(Work required) Make an exact copy of the lines starting at the top of the listing below and ending at the line that contains "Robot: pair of", inclusive.

(Information provided)
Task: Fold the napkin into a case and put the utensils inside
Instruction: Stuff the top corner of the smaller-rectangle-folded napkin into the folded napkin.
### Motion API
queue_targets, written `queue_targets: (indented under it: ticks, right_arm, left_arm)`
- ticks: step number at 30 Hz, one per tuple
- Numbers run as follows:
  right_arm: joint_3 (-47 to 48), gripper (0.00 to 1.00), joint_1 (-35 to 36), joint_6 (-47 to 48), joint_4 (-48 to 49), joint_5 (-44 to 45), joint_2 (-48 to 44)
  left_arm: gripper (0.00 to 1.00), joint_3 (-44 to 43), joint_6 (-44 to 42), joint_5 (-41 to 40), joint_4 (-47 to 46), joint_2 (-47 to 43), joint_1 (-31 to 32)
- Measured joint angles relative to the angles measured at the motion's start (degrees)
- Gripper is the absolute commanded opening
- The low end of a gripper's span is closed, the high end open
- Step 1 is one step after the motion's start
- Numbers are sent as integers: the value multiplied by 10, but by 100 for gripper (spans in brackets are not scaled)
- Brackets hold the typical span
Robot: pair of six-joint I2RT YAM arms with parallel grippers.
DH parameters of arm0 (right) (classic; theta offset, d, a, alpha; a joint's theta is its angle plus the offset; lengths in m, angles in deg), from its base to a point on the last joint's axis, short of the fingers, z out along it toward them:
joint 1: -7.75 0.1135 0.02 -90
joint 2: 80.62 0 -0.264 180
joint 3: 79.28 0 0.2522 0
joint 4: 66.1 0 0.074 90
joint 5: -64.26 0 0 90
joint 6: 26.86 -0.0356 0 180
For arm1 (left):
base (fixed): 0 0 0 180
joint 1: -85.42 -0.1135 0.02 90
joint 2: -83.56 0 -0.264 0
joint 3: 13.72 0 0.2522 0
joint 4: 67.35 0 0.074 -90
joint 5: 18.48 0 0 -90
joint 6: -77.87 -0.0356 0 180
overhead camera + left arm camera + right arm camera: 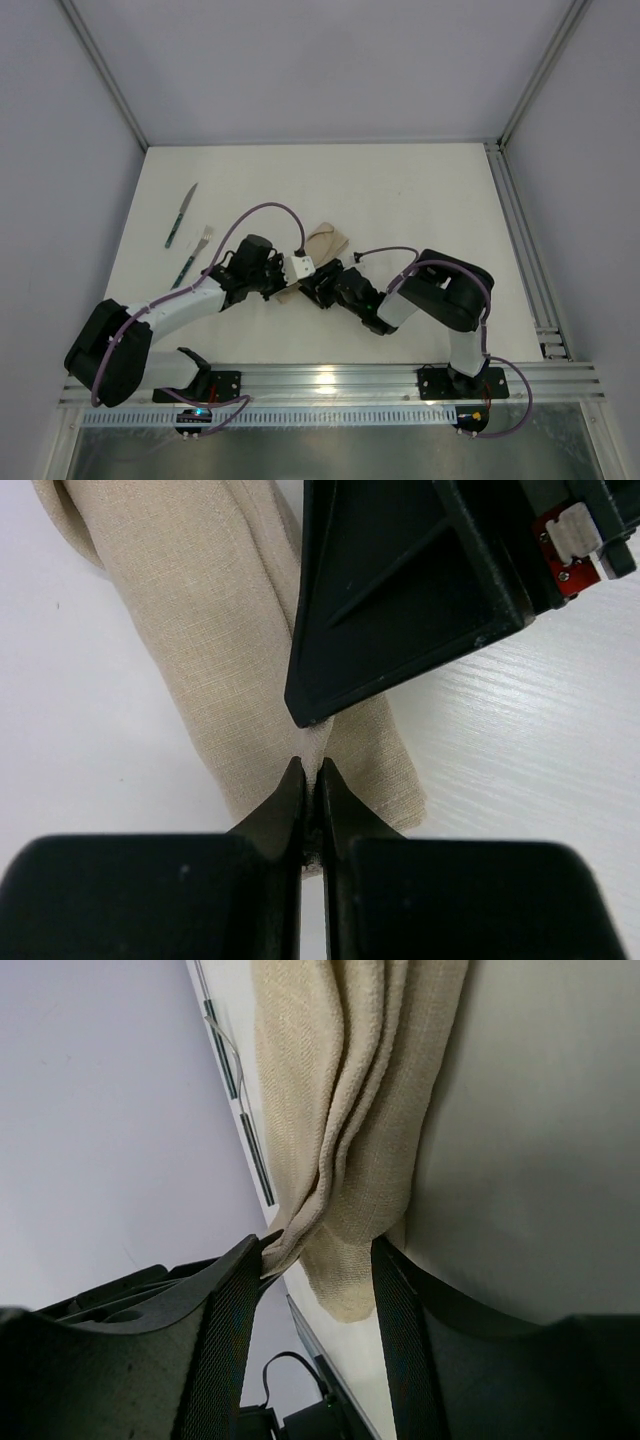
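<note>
The napkin (pixel 327 240) is a beige cloth folded into a long narrow case lying mid-table. Its near end runs under both grippers. My left gripper (pixel 286 284) (pixel 310 768) is shut, pinching a ridge of the cloth (pixel 230 670) between its tips. My right gripper (pixel 318 286) (pixel 320 1245) stands open, its fingers either side of the bunched near end of the napkin (pixel 345 1140). One of its dark fingers (pixel 400 600) rests over the cloth. The knife (pixel 181 215) and the fork (pixel 193 257), both green-handled, lie apart at the far left.
The white table (pixel 420 190) is walled by grey panels left, right and back. An aluminium rail (pixel 525 250) runs along its right edge, and another crosses the front by the arm bases. Purple cables loop above both wrists.
</note>
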Motion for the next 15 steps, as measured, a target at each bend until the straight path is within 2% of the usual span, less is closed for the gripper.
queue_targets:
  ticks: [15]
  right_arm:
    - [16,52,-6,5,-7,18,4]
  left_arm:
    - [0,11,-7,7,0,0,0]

(Answer)
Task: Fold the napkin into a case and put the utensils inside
Instruction: Stuff the top corner of the smaller-rectangle-folded napkin into the folded napkin.
### Motion API
queue_targets, written `queue_targets: (indented under it: ticks, right_arm, left_arm)`
- ticks: step number at 30 Hz, one per tuple
- Numbers run as follows:
  right_arm: joint_3 (-47 to 48), gripper (0.00 to 1.00), joint_1 (-35 to 36), joint_6 (-47 to 48), joint_4 (-48 to 49), joint_5 (-44 to 45), joint_2 (-48 to 44)
  left_arm: gripper (0.00 to 1.00), joint_3 (-44 to 43), joint_6 (-44 to 42), joint_5 (-41 to 40), joint_4 (-47 to 46), joint_2 (-47 to 43), joint_1 (-31 to 32)
- Measured joint angles relative to the angles measured at the motion's start (degrees)
- Gripper is the absolute commanded opening
- The low end of a gripper's span is closed, the high end open
- Step 1 is one step after the motion's start
- Numbers are sent as integers: the value multiplied by 10, but by 100 for gripper (spans in brackets are not scaled)
- Brackets hold the typical span
Robot: pair of six-joint I2RT YAM arms with parallel grippers.

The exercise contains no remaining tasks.